Hi,
due to reasons of timing I didn’t make it in native Rhino.
I used Icem Surf, but I completly made it manually (no algorithm doing it).
Now I’m pretty sure you can do the same in native Rhino, maybe
with a bunch cps more and much more time.
However owners of the VSR plugin can 100% recreate my workflow, which is:
1.) create unweighted fillets
2.) extrapolate (≈extend them)
3.) create blendcurves
4.) real trim/surface split fillets with blendcurves
5.) create blendsurfaces
6.) trim one blendsurface and match the other blend ontop (isotrim or increase degree to get more cps)
7.) check tangent deviation, match at all surfaces
some notes:
1.)
Unweighted fillets as you see in my example (6 unweighted cps instead of 3 weighted ones in radius direction) are better because matching to weighted (rational) geometry is much more difficult.
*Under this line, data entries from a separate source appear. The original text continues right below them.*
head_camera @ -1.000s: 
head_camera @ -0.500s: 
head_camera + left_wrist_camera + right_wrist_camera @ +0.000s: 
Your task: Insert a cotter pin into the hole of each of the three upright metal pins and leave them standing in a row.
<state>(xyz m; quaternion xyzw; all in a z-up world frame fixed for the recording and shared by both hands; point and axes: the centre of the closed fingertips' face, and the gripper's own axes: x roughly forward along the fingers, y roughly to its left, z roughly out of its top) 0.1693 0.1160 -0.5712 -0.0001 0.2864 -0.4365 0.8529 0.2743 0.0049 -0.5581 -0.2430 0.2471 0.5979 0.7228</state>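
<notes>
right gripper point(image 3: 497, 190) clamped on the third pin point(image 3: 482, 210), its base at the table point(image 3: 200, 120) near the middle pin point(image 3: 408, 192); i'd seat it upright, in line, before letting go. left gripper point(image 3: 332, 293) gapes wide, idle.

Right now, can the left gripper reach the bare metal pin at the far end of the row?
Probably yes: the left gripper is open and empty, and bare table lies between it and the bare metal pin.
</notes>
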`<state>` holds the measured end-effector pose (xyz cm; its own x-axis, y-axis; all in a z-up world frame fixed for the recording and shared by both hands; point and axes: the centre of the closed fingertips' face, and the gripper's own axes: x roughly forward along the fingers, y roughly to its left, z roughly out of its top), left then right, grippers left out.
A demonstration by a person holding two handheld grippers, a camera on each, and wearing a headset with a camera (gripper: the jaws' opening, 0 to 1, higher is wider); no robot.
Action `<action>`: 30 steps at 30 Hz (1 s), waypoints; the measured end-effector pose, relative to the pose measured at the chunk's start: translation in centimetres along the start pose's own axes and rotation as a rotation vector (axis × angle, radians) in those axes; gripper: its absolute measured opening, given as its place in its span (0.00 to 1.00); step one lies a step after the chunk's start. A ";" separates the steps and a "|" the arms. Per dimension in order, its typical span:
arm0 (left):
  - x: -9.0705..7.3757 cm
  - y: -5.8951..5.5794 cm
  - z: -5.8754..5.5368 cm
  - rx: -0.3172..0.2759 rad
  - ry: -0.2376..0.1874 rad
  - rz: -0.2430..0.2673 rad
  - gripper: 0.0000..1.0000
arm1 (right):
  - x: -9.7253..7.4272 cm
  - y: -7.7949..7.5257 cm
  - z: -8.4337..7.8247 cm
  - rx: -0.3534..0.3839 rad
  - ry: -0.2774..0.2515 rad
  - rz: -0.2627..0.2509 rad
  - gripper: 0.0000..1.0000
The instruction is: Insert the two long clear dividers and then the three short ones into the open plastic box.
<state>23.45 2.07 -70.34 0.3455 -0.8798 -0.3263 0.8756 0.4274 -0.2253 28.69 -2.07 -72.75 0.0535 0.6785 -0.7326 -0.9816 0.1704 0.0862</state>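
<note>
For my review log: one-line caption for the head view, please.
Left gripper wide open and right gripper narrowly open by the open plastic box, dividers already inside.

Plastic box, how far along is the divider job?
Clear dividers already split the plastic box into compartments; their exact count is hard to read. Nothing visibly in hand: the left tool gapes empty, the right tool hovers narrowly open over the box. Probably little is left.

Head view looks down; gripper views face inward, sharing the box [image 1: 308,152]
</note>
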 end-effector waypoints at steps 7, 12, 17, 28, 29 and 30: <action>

You can do so, but it often increases cp count. A low cp count however does not only make it easier to get better smoothness and as a consequence better highlights, it also makes it easier to modify the geometry later on.
In native Rhino, simply rebuilding weighted fillets does work quite often. Its a bit surprising, but when measuring tangent deviation after rebuilding, its often very low. Better of course is using a fillet command which returns unweighted fillets from beginning on (like VSR) .
4.)
The problem why its so hard doing corner blends in Rhino, is that Rhino misses this very fundamental modelling functionality. So native Rhino user will get a problem here.
VSR called it “Surface Split”.
Its a trim functionality which also pulls controlpoints back to the boundary.So that the surface stays untrimmed.
Depending on the trimming boundary it could be that there is no solution (more then 4 edges, or unsmooth trimming boundary),however if you use such a functionality the right way, you can pretty fast create the conditions I pointed out (ensuring tangent aligned edges).
Blending at untrimmed edges is much better and allows easy matching.
Here is an example, before:
and after:
7.)
A good visual deviation analysis would allow to manually match a surface by just pulling cps in normal direction with very low pulling strength. This comes in handy, when the algorithmic approach does not find a good solution or it does but by increasing cp count.
Example of a deviation analysis:
Programms I know being able to get this efficiently are Rhino with VSR, Autodesk Alias, Icem Surf.